Dehors, c’est la panique. Certains veulent entrer pour intervenir, ceux qui sortent les bousculent, tout le monde cherche quelqu’un, mais personne ne sait qui – ah ! si ! il est habillé en noir. Devant moi, j’avise un véhicule tout-terrain. Je saute à l’intérieur, mets le contact, souris – dans mon uniforme allemand, mon véhicule allemand, que risqué-je à présent ?

Je fonce droit vers la barrière que j’ai détruite en entrant, mais le Teuton est pratique, décidément : en travers de la chaussée, plutôt qu’une nouvelle clôture de fortune, c’est un char qui interdit le passage. Je braque, dérape, un soldat devant moi me fait de grands signes, me demande sans doute de ralentir – j’accélère. Ça fait bang, ses os craquent, il rebondit en arrière, devant mon véhicule, puis, je me sens rouler sur un obstacle à moitié rigide, peut-être crie-t-il.

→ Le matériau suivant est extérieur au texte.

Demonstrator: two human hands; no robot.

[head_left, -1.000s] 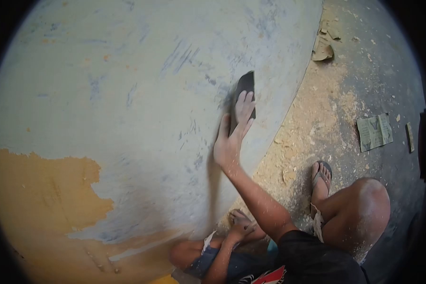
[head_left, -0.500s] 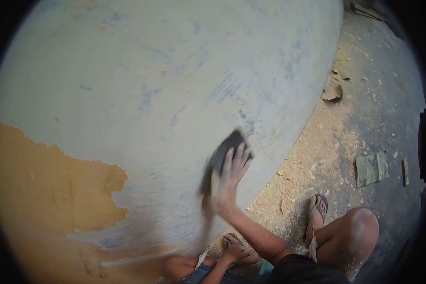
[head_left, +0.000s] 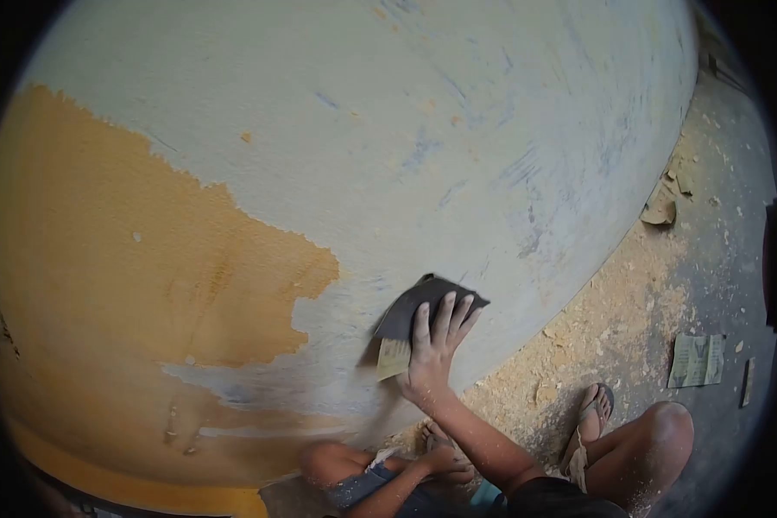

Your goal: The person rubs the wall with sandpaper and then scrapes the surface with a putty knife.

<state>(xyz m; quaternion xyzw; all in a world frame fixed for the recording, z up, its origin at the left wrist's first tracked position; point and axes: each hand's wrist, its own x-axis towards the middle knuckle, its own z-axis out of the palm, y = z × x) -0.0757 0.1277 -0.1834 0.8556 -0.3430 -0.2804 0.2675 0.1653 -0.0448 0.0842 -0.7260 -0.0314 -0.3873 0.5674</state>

Je continue, tout droit, à fond, tourne la tête, fais le point : on me tire dessus, je suis repéré, prisonnier dans l’enceinte du camp, et suivi par deux véhicules. Dans le premier, deux hommes. Dans le second, trois, dont un servant une mitrailleuse embarquée.

Je conduis d’une main, de l’autre, je sors mes grenades, les place sur le siège passager en compagnie de mon pistolet-mitrailleur. J’en saisis une, la dégoupille avec les dents, la lance par-dessus mon épaule. J’entends une explosion, des cris, le bruit d’un accident, je suis suivi par un seul véhicule. Les balles de sa mitrailleuse me sifflent aux oreilles, et, pourtant, ma première préoccupation n’est pas là, elle est dans cette question : comment sortir du camp ? une seule réponse, la rivière, bien sûr. Je fonce dessus, tout droit à cent mètres.

Je ne sais pas si j’ai peur, si j’ai le temps d’avoir peur. J’entends toujours le bruit de la mitrailleuse, des balles qui frappent la carrosserie, du verre brisé lorsque le pare-brise tombe, puis celui d’un pneu qui explose. La voiture part à droite, je contrôle, part à gauche, je contrôle, part de nouveau à droite, je contrôle, mais un peu moins, puis se braque à gauche, part en tonneau, et je suis éjecté. Je roule à terre, me relève instantanément – là, j’ai un peu mal – et vois les deux phares de la voiture m’arriver droit dessus. Le tir de la mitrailleuse continue, s’approche, et il ne me reste plus qu’à rééditer mon exploit, à viser juste.

Je saisis une grenade, enfin, je cherche une grenade – merde, la voiture ! j’ai laissé les grenades sur le siège, avec mon pistolet-mitrailleur. Je n’ai plus sur moi que mes deux automatiques passés dans ma ceinture, dessous mon uniforme allemand, et c’est un peu court, jeune homme, pour les sortir précipitamment dans un final torride digne d’un Chippendale. La voiture freine, décrit un quart de tour pour libérer l’axe de la mitrailleuse qui cesse son tir, pivote, me vise. Je ne suis plus dans la lumière des phares, mais dans celle des projecteurs. Je les vois. Eux, ils triomphent, moi, je dois avoir l’air démuni, soucieux aussi. Je consulte la fin du roman, la couverture, le relis en diagonale, et partout la même phrase entêtante : je gagne toujours à la fin. Et pourtant, là, franchement, pour m’en sortir, il faudrait un miracle.